© BELGA

Vlaming deelt pakkende getuigenis over hoe hij uit de kast kwam: “De tranen rolden over mijn wangen”

Het nieuws over de beledigende postkaart die radiopresentator en homo Tom De Cock kreeg van een moeder, heeft heel wat losgemaakt in de holebigemeenschap. Antwerpenaar Bram Dhooghe deelde op Facebook een pakkende getuigenis van zijn angst om zich te outen als homo. “Ik herinner me hoe ik mezelf al huilend in slaap wiegde, mezelf sussend dat het morgen over zou gaan.” Hieronder leest u de integrale tekst die hij op Facebook plaatste.

redactie

Weet je nog hoe het voelde om uit de kast te komen?

Ik was een jongen van 12 toen ik voor het eerst besefte dat ik ‘anders’ was. Ik was verliefd op een jongen. Nee, dat kon niet. Ik wou niet anders zijn. Ik wou helemaal geen homo zijn. Ik herinner me hoe ik mezelf al huilend in slaap wiegde, mezelf sussend dat het morgen over zou gaan. Het was de gekraste 78 toeren-plaat in mijn hoofd: “Je bent geen homo. Je bent het niet.”

Ik herinner me de angst dat iemand het te weten zou komen.
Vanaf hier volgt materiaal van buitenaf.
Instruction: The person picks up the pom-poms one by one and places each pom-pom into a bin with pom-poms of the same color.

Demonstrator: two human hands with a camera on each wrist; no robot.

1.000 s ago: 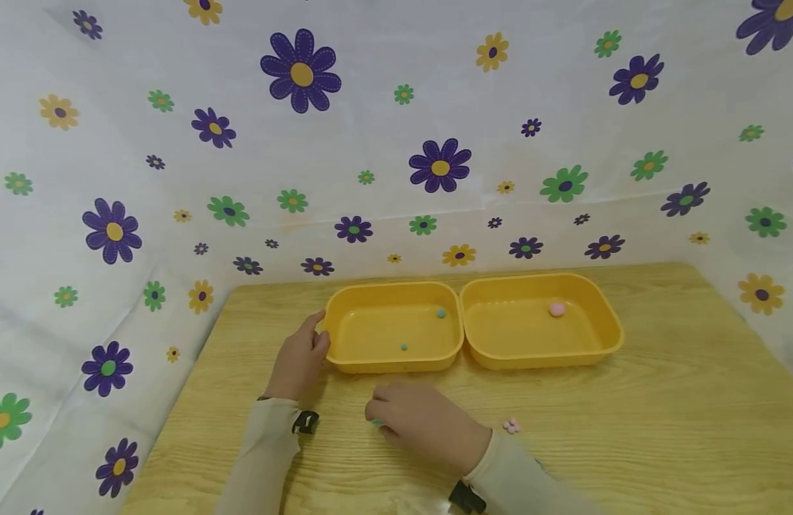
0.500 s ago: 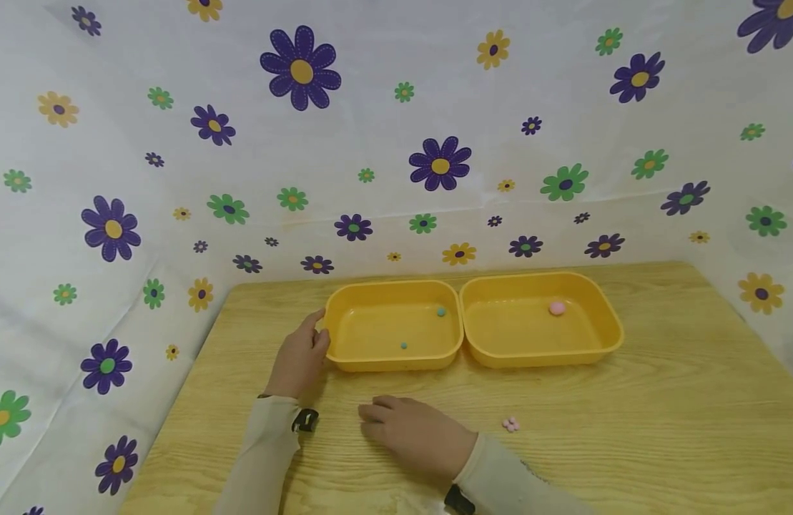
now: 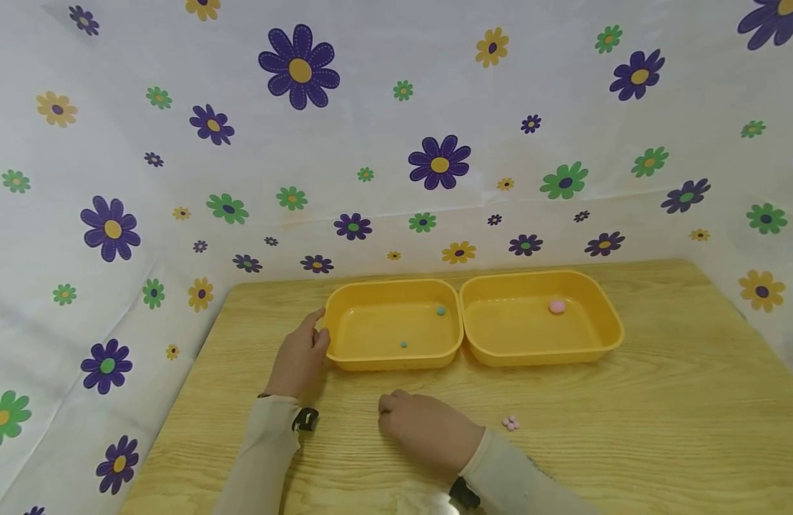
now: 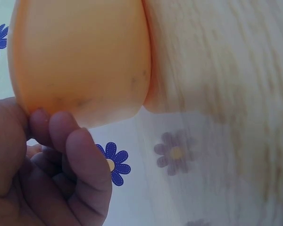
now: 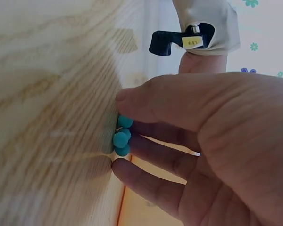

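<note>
My left hand holds the left end of a yellow plastic tray; in the left wrist view its fingertips are curled at the tray's end. Two small turquoise balls lie inside, one near the right end and one near the front. On the table in front of that tray, my right hand pinches a cluster of turquoise balls. The right wrist view shows the cluster between thumb and fingers, low against the wood; the head view hides it behind the hand.
A second yellow tray adjoins the first on its right and contains a pink ball. A small pink ball cluster lies on the wooden table, right of my right hand. A flower-print cloth stands behind.
My right hand's fingers spread a little half a second ago and are now drawn together, with the hand slightly further right. The left hand and both trays stay put.
</note>
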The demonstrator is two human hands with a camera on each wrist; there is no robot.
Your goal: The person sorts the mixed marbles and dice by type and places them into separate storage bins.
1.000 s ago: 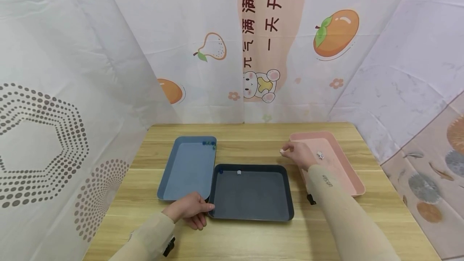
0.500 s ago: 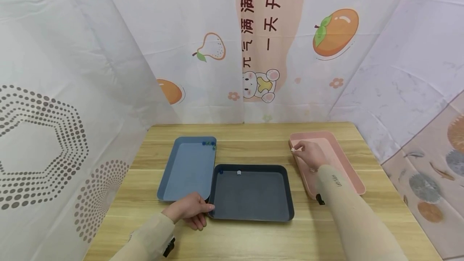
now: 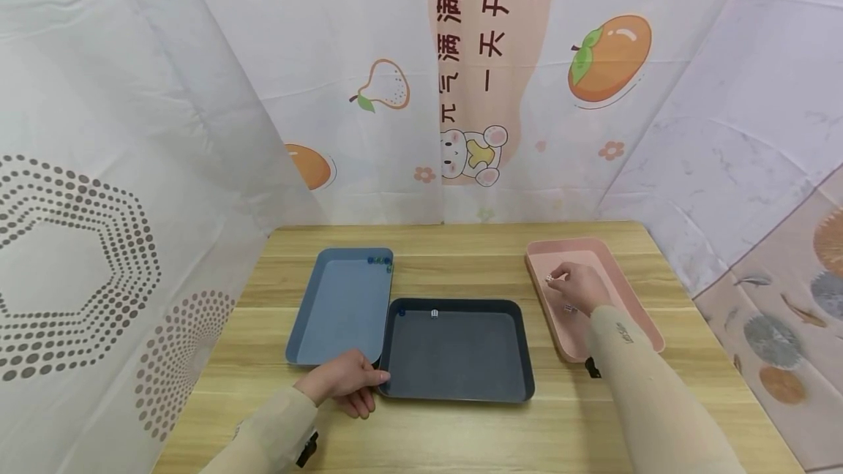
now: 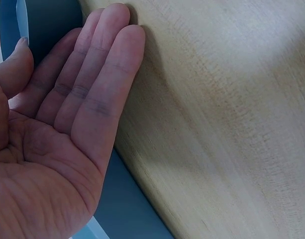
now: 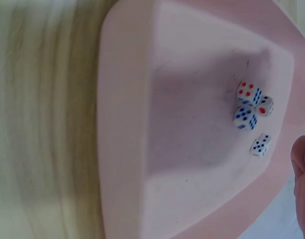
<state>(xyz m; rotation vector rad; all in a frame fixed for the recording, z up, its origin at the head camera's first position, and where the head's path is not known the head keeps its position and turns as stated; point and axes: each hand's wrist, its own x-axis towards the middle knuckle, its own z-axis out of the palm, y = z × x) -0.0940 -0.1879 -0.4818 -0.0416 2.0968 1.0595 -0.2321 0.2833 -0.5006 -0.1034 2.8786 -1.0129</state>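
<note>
My right hand (image 3: 581,286) is over the pink tray (image 3: 642,320), pinching a white die (image 3: 549,279) at its fingertips. Below the hand, more white dice (image 3: 570,308) lie on the tray floor; the right wrist view shows a cluster of dice (image 5: 250,106) and a single die (image 5: 260,145) beside it. Only a bit of the right fingers (image 5: 302,164) enters that view. My left hand (image 3: 345,380) grips the near left corner of the dark grey tray (image 3: 457,397), thumb over the rim and fingers outside the wall. A white die (image 3: 435,313) stands in that tray.
A dark blue piece (image 3: 402,311) sits in the dark tray's far left corner. To the left, a blue tray (image 3: 339,313) almost touches the dark tray, with several small blue and green pieces (image 3: 378,260) in its far right corner. Patterned curtains (image 3: 369,189) enclose the wooden table (image 3: 461,240).
My right hand has moved right with the pinched die, from beside the pink tray's left edge to over its floor. My left hand stays at the dark tray's corner.
</note>
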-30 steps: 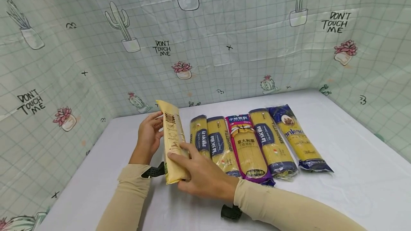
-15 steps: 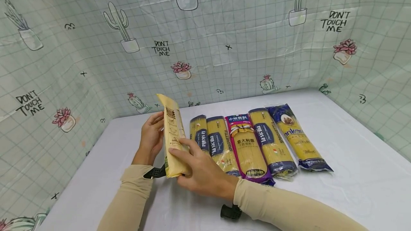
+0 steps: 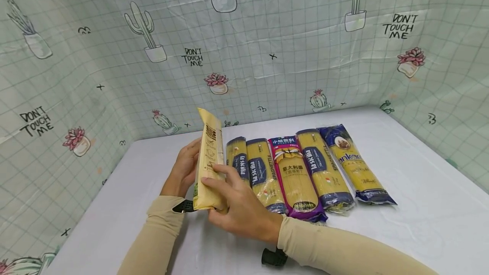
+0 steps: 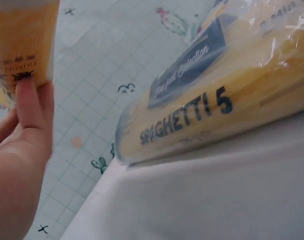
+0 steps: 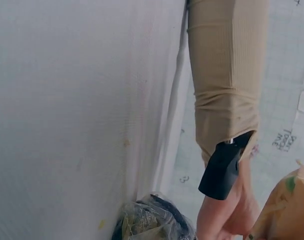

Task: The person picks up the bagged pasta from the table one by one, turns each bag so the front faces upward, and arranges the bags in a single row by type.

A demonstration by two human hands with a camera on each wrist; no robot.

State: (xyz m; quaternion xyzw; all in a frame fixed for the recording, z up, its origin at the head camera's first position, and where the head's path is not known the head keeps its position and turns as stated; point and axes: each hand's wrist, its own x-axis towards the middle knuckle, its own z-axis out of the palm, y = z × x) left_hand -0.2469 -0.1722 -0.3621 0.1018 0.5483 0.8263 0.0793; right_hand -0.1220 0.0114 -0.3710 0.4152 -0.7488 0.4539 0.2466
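Observation:
Both hands hold a pale yellow pasta pack [image 3: 210,156] up off the table, its long side near upright and its narrow printed side toward the head camera. My right hand [image 3: 244,205] grips its lower part, thumb and fingers on either side. Behind its left side is my left hand [image 3: 187,164], with its fingertips hidden in the head view. In the left wrist view the left hand's [image 4: 29,130] fingers press against the pack [image 4: 24,45]. The right wrist view catches the left hand [image 5: 227,212] and a corner of the pack [image 5: 287,205], but not the right hand.
Right of the hands, several spaghetti packs lie in a row: blue-labelled ones [image 3: 263,177], a pink-edged one [image 3: 296,177], and a dark blue-ended one [image 3: 351,162] at the far right. The white table [image 3: 416,224] meets a patterned cloth backdrop [image 3: 267,79].
The held pack has risen a little and its top has swung to the right. My left hand has shifted right, further behind the pack. The packs on the table stay put.

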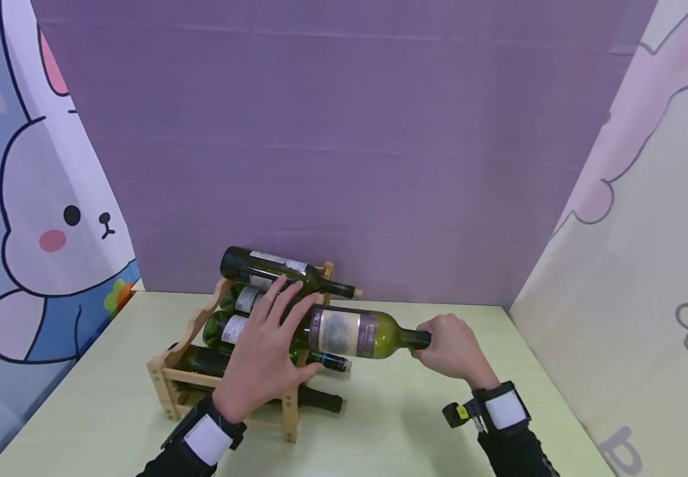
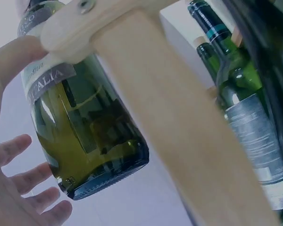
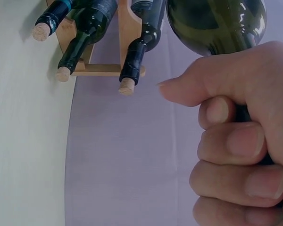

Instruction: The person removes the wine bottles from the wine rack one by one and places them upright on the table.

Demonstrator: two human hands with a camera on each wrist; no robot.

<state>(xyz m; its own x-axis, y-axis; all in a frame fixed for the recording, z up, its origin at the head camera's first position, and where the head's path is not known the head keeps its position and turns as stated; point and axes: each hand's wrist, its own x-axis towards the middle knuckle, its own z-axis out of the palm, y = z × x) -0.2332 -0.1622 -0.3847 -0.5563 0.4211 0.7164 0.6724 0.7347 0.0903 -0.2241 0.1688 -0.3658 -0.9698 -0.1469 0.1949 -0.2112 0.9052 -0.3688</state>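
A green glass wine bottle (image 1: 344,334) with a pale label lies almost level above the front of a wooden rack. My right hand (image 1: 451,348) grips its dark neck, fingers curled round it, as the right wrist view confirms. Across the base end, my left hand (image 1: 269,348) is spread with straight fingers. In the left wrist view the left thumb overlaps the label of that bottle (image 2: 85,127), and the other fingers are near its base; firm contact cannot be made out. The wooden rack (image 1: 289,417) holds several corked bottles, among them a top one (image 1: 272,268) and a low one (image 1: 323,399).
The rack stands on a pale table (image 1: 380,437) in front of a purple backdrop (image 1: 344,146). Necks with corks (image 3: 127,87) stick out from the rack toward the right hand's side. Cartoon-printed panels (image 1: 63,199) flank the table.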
Ik herinner me hoe ik lachte wanneer een jongen uit de klas ‘vuile homo’ of ‘janet’ naar de oren geslingerd kreeg. Ik moest wel. Ik herinner me hoe ik zweeg.

Ik was 15 toen ik voor het eerst, kijkend in de badkamerspiegel, mezelf aankeek en zei: “je bent homo”. Ik had mezelf ervan verzekerd dat mijn ouders in geen mijlen te bespeuren waren. Better be safe than sorry. De tranen rolden over mijn wangen. Ik was homo. Opnieuw zweeg ik.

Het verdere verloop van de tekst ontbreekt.